■ EXERCISE DIRECTIONS: Extract, from the records beneath this instruction, each line that contains the word "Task".

■ INPUT MATERIAL:

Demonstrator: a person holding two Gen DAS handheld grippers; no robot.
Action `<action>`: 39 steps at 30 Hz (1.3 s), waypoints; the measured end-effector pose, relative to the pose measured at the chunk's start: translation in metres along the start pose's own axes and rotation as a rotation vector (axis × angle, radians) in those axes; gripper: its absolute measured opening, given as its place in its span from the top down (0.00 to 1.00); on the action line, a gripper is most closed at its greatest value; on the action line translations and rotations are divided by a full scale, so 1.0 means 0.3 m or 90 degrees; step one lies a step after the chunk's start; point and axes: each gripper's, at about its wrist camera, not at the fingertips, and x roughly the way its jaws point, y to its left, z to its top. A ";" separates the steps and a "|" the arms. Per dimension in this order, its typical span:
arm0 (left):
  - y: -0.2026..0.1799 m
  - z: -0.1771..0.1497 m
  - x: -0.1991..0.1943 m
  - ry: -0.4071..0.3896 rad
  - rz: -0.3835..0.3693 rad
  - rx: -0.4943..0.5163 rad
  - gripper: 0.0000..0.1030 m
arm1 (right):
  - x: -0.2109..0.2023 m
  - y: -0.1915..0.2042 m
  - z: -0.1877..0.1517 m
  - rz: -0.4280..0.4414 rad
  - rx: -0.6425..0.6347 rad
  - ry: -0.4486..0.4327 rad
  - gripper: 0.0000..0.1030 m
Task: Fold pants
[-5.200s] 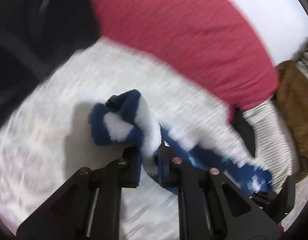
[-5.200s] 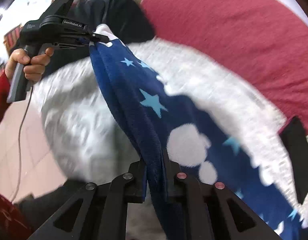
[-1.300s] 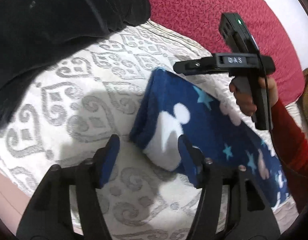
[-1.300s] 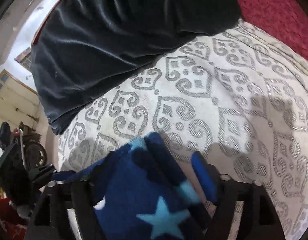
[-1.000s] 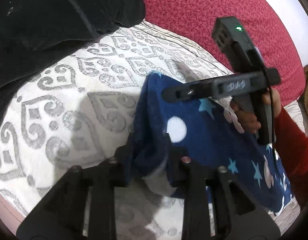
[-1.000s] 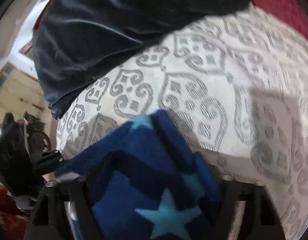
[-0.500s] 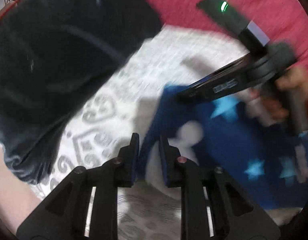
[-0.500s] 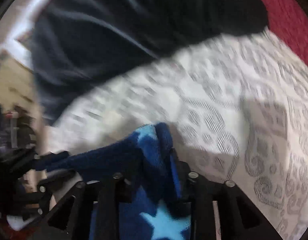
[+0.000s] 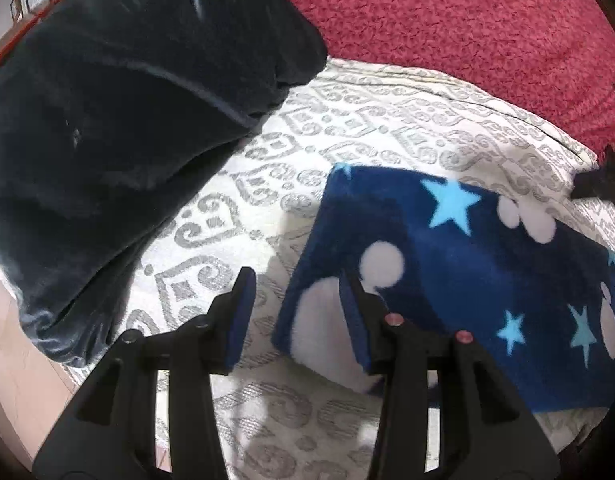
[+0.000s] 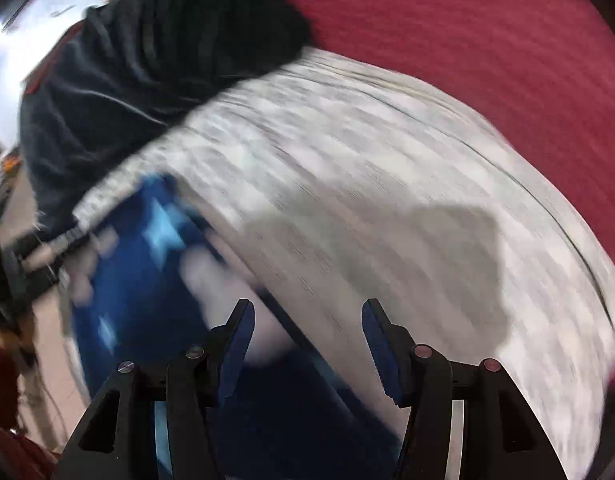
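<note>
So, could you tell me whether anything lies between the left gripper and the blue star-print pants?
Nothing visible does. The left gripper, jaws opening, hovers right at the near corner of the folded pants on the patterned cover; the dark garment lies off to the side.

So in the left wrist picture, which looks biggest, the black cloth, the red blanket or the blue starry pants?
1. black cloth, though it lies nearest the camera's edge
2. red blanket
3. blue starry pants, close behind
</note>
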 end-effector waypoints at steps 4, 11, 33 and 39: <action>-0.016 0.021 -0.051 -0.020 0.005 0.000 0.55 | -0.172 -0.199 -0.298 -0.072 0.148 -0.021 0.45; -0.220 0.098 -0.138 -0.049 -0.116 0.100 0.55 | -0.367 -0.372 -0.670 -0.151 0.299 -0.031 0.45; -1.337 0.043 0.013 0.108 -0.534 0.628 0.59 | -0.265 -0.569 -0.735 -0.043 0.167 0.034 0.54; -1.368 0.026 -0.017 0.094 -0.570 0.669 0.93 | -0.334 -0.545 -0.750 -0.012 0.177 -0.040 0.96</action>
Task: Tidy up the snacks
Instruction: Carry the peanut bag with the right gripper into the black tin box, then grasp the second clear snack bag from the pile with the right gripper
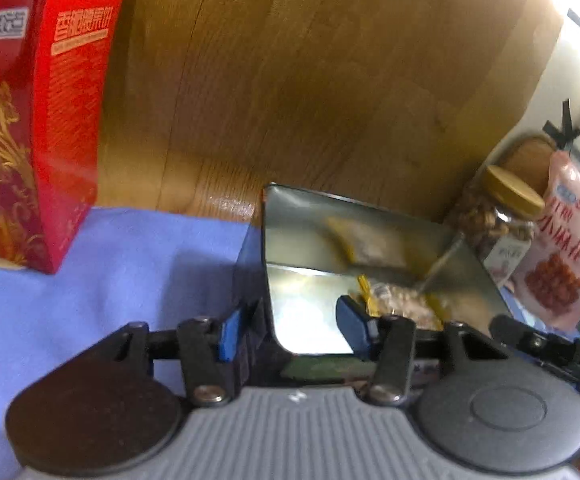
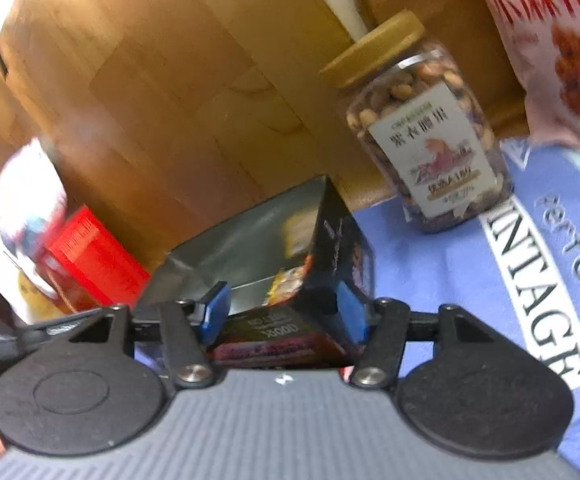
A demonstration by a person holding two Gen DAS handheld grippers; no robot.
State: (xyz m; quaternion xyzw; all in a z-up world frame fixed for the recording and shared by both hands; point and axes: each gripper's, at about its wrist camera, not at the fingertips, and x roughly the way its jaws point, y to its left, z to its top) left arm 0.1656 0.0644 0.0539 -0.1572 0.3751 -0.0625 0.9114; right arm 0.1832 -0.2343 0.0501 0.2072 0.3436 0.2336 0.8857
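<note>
From the left wrist, the left gripper (image 1: pixel 292 332) straddles one wall of the open dark box (image 1: pixel 330 248). One blue pad sits outside the wall at about nine o'clock, the other inside over the silver lining. The pads look parted, not pressing. A wrapped snack (image 1: pixel 394 300) lies in the box bottom. The red carton (image 1: pixel 41 128) stands at ten o'clock on the blue cloth (image 1: pixel 129 280). The nut jar (image 1: pixel 502 216) and pink snack bag (image 1: pixel 570 248) stand at three o'clock.

From the right wrist, the right gripper (image 2: pixel 279 312) straddles the opposite corner of the same box (image 2: pixel 322 240), its fingers wide and seemingly clear of the card. The nut jar (image 2: pixel 426 136) stands at one o'clock. The box seems set down on the cloth (blur makes contact hard to judge). To finish well, I would back both grippers straight out without tipping it.
</note>
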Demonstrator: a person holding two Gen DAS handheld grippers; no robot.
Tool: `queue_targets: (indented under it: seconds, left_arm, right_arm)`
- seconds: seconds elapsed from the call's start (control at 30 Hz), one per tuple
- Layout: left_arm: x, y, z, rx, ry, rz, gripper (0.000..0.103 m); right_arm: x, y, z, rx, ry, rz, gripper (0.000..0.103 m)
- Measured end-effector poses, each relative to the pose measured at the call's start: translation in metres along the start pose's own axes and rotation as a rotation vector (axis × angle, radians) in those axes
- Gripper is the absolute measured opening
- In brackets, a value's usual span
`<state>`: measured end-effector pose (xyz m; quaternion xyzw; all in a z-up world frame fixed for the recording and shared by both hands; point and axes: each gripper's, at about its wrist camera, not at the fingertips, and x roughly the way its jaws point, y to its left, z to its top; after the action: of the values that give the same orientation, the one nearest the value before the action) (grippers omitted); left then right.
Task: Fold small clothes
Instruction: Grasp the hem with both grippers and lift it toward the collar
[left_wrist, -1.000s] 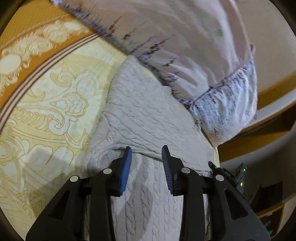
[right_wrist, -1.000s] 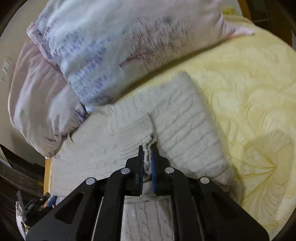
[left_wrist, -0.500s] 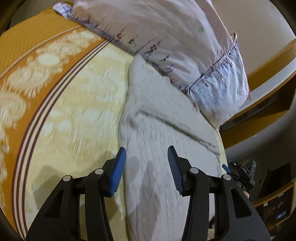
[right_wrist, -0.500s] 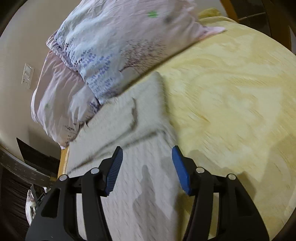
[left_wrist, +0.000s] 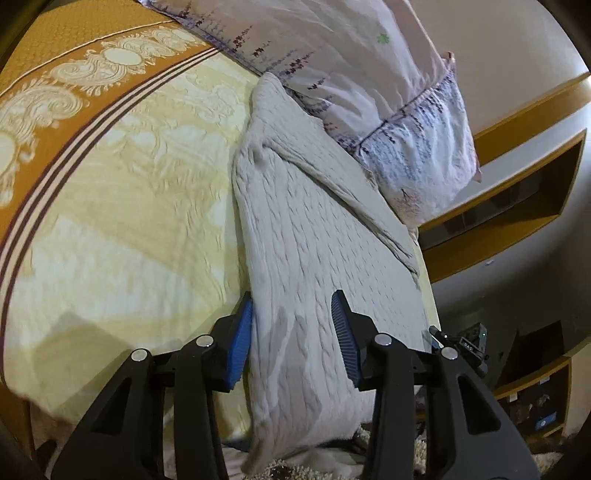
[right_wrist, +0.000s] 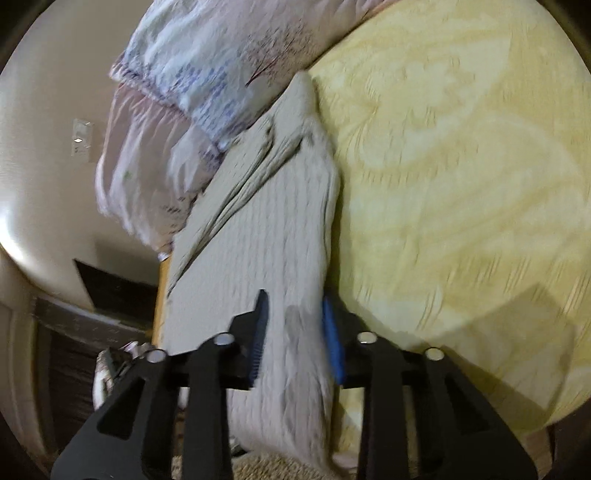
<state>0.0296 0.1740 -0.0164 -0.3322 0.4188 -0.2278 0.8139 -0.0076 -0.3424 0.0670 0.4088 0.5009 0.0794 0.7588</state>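
A light grey cable-knit garment (left_wrist: 317, 236) lies folded lengthwise on the yellow patterned bedspread (left_wrist: 140, 206), its near end hanging over the bed edge. My left gripper (left_wrist: 291, 325) is open and empty, its blue pads either side of the garment's near part, above it. In the right wrist view the same garment (right_wrist: 266, 236) runs away from my right gripper (right_wrist: 295, 321), which is open and empty over its near end. That view is blurred.
Printed pillows (left_wrist: 369, 81) lie against the garment's far end, and also show in the right wrist view (right_wrist: 207, 81). An orange border (left_wrist: 74, 74) edges the bedspread. A wooden shelf (left_wrist: 517, 192) and floor clutter lie beyond the bed edge.
The right gripper let go of the garment's edge and opened. Both grippers pulled back toward the bed edge, so more of the folded garment shows.
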Motion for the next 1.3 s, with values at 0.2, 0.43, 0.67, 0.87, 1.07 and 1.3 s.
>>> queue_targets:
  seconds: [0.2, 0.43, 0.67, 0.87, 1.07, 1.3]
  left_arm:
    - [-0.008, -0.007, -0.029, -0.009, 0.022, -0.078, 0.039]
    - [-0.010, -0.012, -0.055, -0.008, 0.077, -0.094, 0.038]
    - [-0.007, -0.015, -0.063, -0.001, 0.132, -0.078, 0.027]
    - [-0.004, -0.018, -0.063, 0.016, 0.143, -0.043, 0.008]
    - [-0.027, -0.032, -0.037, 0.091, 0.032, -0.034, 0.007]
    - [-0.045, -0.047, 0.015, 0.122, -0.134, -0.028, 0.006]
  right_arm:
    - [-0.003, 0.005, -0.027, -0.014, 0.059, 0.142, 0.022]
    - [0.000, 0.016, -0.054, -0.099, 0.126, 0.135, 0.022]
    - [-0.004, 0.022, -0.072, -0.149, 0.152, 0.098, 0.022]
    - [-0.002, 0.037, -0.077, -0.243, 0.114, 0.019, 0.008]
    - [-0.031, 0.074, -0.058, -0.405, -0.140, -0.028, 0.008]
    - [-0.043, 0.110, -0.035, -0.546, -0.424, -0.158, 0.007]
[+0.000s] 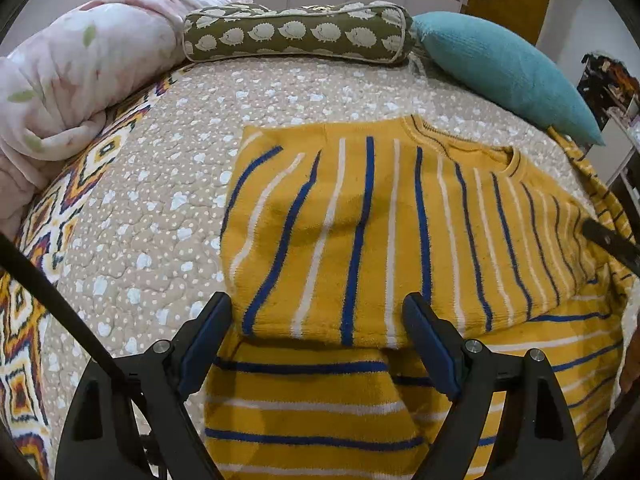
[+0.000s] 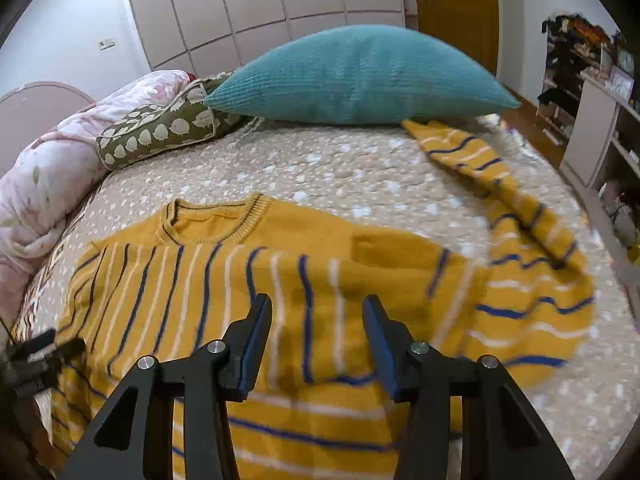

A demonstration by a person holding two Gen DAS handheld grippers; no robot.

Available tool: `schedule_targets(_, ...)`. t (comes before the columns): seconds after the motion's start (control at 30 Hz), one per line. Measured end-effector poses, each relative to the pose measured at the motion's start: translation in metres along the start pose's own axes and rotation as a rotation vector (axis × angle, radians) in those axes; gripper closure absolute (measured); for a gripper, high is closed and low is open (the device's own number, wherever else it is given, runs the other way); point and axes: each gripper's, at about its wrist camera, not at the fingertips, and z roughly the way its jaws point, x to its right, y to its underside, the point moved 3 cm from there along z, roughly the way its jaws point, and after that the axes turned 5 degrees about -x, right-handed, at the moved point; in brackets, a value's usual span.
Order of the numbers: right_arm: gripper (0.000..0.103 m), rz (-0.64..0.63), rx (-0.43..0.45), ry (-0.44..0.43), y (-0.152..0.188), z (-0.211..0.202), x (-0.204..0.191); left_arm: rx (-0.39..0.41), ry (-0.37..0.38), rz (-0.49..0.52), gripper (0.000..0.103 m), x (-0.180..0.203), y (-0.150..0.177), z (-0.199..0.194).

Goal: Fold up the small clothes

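Observation:
A yellow sweater (image 1: 360,220) with blue and white stripes lies on the bed, its left side folded over across the body. In the right wrist view the sweater (image 2: 240,272) shows its collar at the far left, and one sleeve (image 2: 520,216) stretches out to the right toward the teal pillow. My left gripper (image 1: 320,312) is open and empty, just above the folded edge. My right gripper (image 2: 316,316) is open and empty above the sweater's body. The other gripper's tip (image 2: 44,348) shows at the left edge.
The bed has a beige dotted quilt (image 1: 152,200). A pink floral duvet (image 1: 72,80), a green hedgehog bolster (image 1: 296,32) and a teal pillow (image 2: 360,76) lie along the far side. Shelves (image 2: 600,120) stand to the right of the bed.

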Motion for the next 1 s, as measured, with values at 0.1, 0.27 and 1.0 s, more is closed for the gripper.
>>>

■ SOLUTION TO THIS PROBLEM:
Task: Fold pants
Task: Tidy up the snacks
Task: Fold small clothes

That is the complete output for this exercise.